Maryland Schools Are Getting $18.8 Million From a Federal Program That Was Cancelled Last Year
The Trump administration killed $1 billion in Biden-era school mental health grants, then quietly relaunched a narrower version, and Maryland's research universities competed aggressively for the new money.
Federal school safety funding flowing into Maryland hit $14.2 million in the last 90 days, a 1,622 percent increase over the same window a year ago. The number looks like a windfall. It is, in a narrow sense, but the fuller story is that Maryland is collecting money from a program that Washington cancelled with considerable fanfare, then rebuilt on different terms and quietly relaunched.
The original program, the Bipartisan Safer Communities Act school mental health initiative, distributed roughly $1 billion to 260 recipients across 49 states under the Biden administration. On April 29, 2025, the Trump Education Department terminated those awards, telling recipients the grants violated civil rights law and did not advance administration priorities. Schools that had hired counselors, enrolled graduate students in training pipelines, and built out services lost funding overnight. Sixteen Democratic-led states, including Maryland, sued in June 2025 after the cancellations caused layoffs and eliminated student scholarships.
By the fall, the administration had relaunched the program under a different name and a narrower mandate. Education Week reported the recompeted awards would focus specifically on school psychologists, cutting out the broader counselor and social worker workforce the Biden-era grants had supported. The legal authority, the School Safety National Activities statute, stayed the same. The priorities shifted.
Maryland's 2026 SSNA grants: where the $18.8M landed
Source: NationGraph.
Maryland landed eight grants from that new cohort, all dated January 1, 2026, all running through December 31 of the same year. That single-year structure is itself a departure: Biden-era awards ran multiple years, giving recipients time to build durable programs. The new awards are one-year FY2026 contracts.
The recipients tell the story of who survived the recompete. The University of Maryland Baltimore received $3.67 million for school-based mental health services. Bowie State University, a historically Black university in Prince George's County, took $3.45 million for its Ujima school counseling program. Johns Hopkins University received $3.29 million for a counselor training initiative called RESET. The Maryland State Department of Education landed $2.47 million for a school psychologist program it calls SMART, and Loyola University Maryland received $2.27 million.
Prince George's County Public Schools appears twice in the cohort, once for a violence prevention program and once for counselor recruitment, collecting a combined $2.81 million. Prince George's is one of the largest majority-Black school districts in the country and one of the higher-need jurisdictions in the state, which suggests the recompeted program is still reaching districts with significant resource gaps, even as its workforce focus has narrowed.

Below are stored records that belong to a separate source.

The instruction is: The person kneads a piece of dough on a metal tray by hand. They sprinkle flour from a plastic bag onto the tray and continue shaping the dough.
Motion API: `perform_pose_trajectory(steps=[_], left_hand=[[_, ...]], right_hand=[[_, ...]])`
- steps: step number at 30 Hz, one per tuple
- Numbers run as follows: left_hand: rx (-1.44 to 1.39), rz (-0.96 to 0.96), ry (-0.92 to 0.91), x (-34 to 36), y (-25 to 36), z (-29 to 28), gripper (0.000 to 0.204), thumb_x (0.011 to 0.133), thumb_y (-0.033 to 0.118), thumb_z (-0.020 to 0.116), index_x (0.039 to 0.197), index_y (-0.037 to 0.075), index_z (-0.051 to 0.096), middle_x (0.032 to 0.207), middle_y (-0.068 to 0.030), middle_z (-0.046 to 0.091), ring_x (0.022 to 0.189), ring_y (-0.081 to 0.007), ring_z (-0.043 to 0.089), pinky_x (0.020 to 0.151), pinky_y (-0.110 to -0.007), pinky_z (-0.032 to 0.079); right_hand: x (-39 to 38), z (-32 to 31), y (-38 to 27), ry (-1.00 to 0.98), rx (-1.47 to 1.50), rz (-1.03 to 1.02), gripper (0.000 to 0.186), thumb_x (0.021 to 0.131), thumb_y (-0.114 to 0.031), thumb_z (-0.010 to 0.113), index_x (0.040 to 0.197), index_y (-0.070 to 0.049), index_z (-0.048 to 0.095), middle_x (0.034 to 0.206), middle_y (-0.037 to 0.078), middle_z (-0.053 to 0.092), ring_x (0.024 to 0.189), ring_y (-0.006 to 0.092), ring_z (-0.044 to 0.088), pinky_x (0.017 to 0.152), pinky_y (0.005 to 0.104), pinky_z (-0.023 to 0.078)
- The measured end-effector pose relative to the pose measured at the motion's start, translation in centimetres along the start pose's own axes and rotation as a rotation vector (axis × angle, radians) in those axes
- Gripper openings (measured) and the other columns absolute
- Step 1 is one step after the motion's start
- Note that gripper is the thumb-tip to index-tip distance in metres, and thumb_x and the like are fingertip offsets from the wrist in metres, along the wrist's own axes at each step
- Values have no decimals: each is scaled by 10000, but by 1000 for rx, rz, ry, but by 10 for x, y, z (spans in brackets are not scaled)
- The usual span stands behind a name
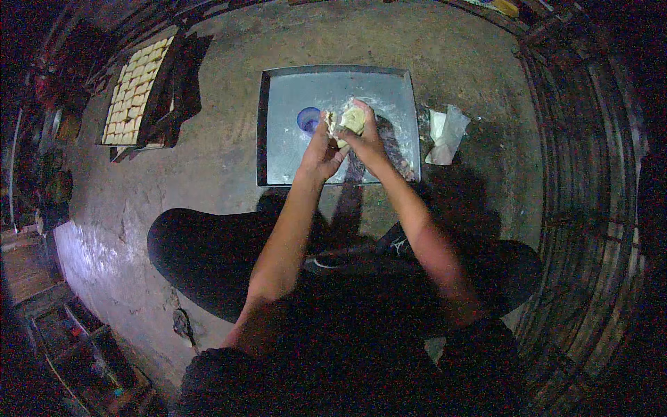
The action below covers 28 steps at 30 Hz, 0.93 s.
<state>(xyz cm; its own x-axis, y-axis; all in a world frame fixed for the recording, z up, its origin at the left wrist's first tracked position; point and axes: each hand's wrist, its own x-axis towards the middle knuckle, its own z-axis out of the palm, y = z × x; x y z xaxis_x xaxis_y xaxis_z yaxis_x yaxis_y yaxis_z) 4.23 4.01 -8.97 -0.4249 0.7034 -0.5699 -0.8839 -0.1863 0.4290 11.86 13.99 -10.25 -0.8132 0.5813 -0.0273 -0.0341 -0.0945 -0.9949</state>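
Both my hands are raised over a large grey metal tray (292, 163) dusted with white powder. My right hand (368, 142) is closed around a lump of pale, doughy material (353, 119). Close beside it, my left hand (321, 154) grips a smaller pale piece (328, 121) at its fingertips. Whether the two pieces are joined is hard to see. A small blue round bowl (306, 119) sits in the tray, just left of my left hand. White powder and crumbs lie scattered on the tray's right side.
Right of the tray lies a crumpled white plastic bag (448, 135) on the concrete floor (229, 132). A tray of pale dough pieces in rows (132, 97) stands far left. My crossed legs (208, 254) border the near side. A wooden box (83, 347) sits at lower left.
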Motion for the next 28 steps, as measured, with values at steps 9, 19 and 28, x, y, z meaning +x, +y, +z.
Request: perform_pose_trajectory(steps=[9, 19, 28], left_hand=[[-53, -14, -49, -7, 5, 10, 386, 979, 422, 482, 1219, 124, 526, 1206, -83, 595, 1088, -244, 603, 925, -371, 513], [3, -21, -40, 9, -23, 5, 362, 987, 395, 466, 1189, 106, 551, 1187, -72, 619, 1034, -227, 628, 911, -349, 518], [91, -77, -72, 13, -12, -10, 402, 972, 451, 499, 1253, 164, 531, 1185, -47, 620, 1100, -181, 602, 876, -258, 532]], right_hand=[[-2, 0, -24, -103, -69, 7, 814, 739, -71, 746, 1422, -127, 307, 1276, 95, 469, 1185, 222, 469, 1023, 367, 381], [13, -33, -10, 108, -202, 24, 274, 877, -78, 617, 1148, -62, 574, 1119, 56, 612, 1023, 159, 574, 907, 287, 446], [11, -28, -21, -263, -265, 30, 607, 828, -162, 699, 1371, -142, 428, 1288, 67, 518, 1135, 162, 519, 963, 321, 435]])
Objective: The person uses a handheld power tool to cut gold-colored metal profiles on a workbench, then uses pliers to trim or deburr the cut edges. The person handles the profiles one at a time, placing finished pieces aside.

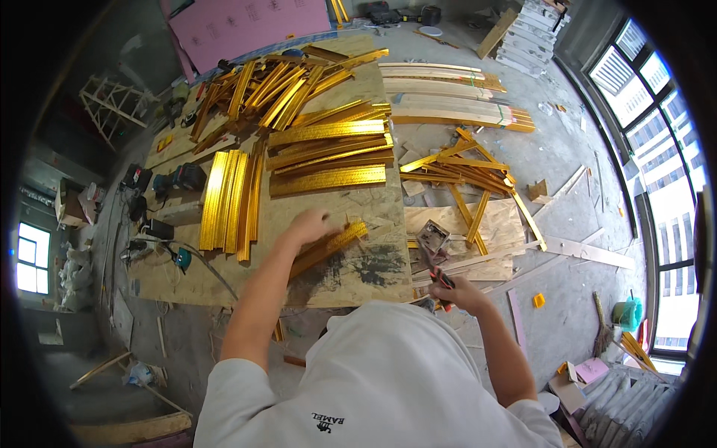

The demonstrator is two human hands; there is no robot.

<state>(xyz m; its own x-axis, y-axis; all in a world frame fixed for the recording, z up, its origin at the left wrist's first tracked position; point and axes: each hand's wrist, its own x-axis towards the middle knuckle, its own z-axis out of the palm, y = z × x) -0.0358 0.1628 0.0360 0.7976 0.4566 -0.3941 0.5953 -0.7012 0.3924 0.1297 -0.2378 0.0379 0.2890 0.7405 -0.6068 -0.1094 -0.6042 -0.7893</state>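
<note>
My left hand point(308, 225) is over the plywood work surface point(261, 280), just beside a short gold trim strip point(332, 246). Its fingers are curled and blurred, so I cannot make out whether they touch the strip or hold anything. Past the right edge of the board, my right hand point(466, 296) is closed round a hand tool point(442, 281) with red and black handles; its head is hard to make out. Stacked gold strips point(328, 153) lie crosswise ahead of my left hand. A second group of gold strips point(225, 198) stands lengthwise to its left.
A jumbled heap of gold strips point(276, 89) covers the board's far end. Cordless power tools point(187, 178) sit along its left edge. On the floor to the right are a gold-strip pile point(463, 168), a small open box point(433, 237) and bundled long strips point(455, 108).
</note>
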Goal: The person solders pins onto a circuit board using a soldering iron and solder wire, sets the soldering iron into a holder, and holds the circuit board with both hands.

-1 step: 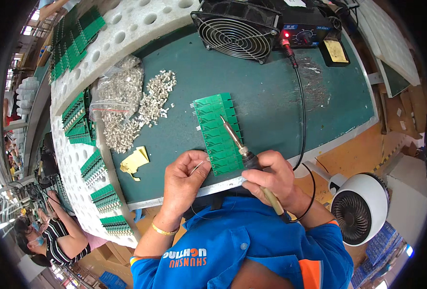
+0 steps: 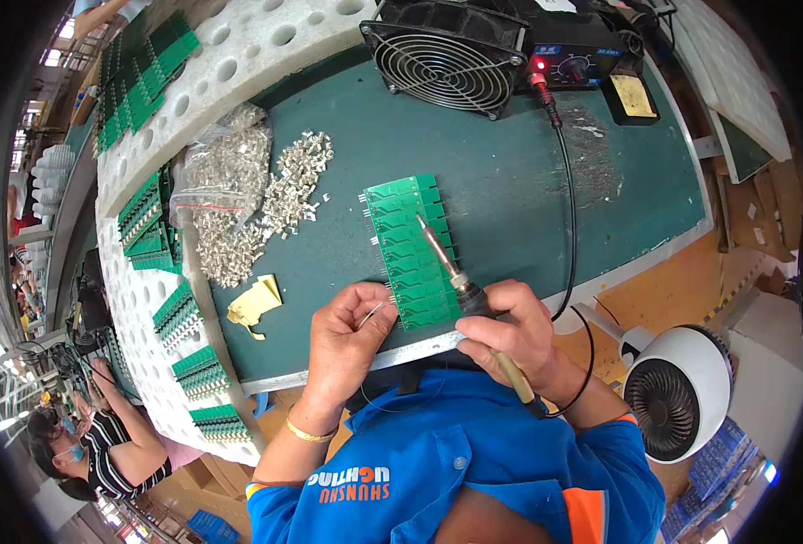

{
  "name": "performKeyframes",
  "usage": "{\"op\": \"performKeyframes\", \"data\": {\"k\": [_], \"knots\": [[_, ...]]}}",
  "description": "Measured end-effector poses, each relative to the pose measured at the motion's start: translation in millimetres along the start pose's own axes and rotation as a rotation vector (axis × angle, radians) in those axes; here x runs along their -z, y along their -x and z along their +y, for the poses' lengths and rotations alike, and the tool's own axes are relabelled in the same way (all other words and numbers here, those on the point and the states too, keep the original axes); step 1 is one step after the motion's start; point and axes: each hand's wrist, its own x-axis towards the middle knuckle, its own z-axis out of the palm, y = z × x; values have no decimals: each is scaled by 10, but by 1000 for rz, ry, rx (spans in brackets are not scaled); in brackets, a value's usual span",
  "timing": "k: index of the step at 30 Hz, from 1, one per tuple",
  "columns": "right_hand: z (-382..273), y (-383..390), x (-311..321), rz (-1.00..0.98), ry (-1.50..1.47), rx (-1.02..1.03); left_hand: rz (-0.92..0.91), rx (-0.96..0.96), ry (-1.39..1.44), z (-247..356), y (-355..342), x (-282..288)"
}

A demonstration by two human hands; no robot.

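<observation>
My left hand (image 2: 354, 331) pinches a thin silvery wire (image 2: 371, 314) at the lower left edge of a green circuit board panel (image 2: 397, 249), which lies on the dark green mat (image 2: 311, 263) with small pins along its sides. My right hand (image 2: 510, 340) grips a soldering iron (image 2: 474, 299) diagonally, its metal tip over the panel's upper right part; whether the tip touches cannot be told. Left of the panel are a pile of small metal parts (image 2: 297, 181), a clear bag (image 2: 220, 159) of similar parts and a crumpled yellow paper (image 2: 255, 306).
A black fan (image 2: 442, 63) and soldering station (image 2: 574, 63), with a sponge holder (image 2: 631, 98), stand at the back. White foam (image 2: 130, 299) at left holds several board groups (image 2: 202, 372). A white fan (image 2: 678, 390) is at lower right. Another person (image 2: 102, 453) works at lower left.
</observation>
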Motion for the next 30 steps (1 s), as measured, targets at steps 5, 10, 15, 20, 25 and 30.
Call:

The concentration of university recipients is the clearest structural signal in Maryland's awards. Three research universities, one HBCU, and one Jesuit institution account for most of the $18.8 million total. These are institutions with federal grants offices, existing school mental health infrastructure, and the capacity to turn around a competitive application in a compressed recompete window. School districts, which drove much of the original BSCA spending, are underrepresented in the new cohort.
Nationally, Maryland ranks 19th in the 2026 SSNA cohort by total award value, behind California at $184 million, Texas at $93 million, and Georgia at $85 million. For a mid-Atlantic state, eight awards is a notably deep showing. The combination of Johns Hopkins, the University of Maryland system, and Bowie State, all with established mental health research programs, gave Maryland an unusually strong applicant pool for a competition that explicitly rewarded existing infrastructure.
The one-year award structure creates the most immediate question for recipients. Programs that hire staff, enroll graduate students in training fellowships, or build school-district partnerships on a 12-month federal commitment face the same underlying fragility that made the April 2025 cancellations so disruptive. A program that trains school psychologists under a one-year grant has to make hiring and enrollment decisions before it knows whether year two exists.
The Education Department and HHS announced an additional grant competition under the same statutory authority in late May and June 2026. Whether Maryland's current recipients can roll their programs into that competition, or whether the next recompete reshuffles the cohort again, will determine whether the $18.8 million now moving through Baltimore, College Park, and Bowie produces lasting capacity or a second cycle of disruption.
The next signal to watch is whether Congress locks in multi-year appropriations for the SSNA program in the FY2027 budget process. Without that, the cycle of cancellation and recompete can repeat, and the universities and districts that competed for this cohort will be doing it again.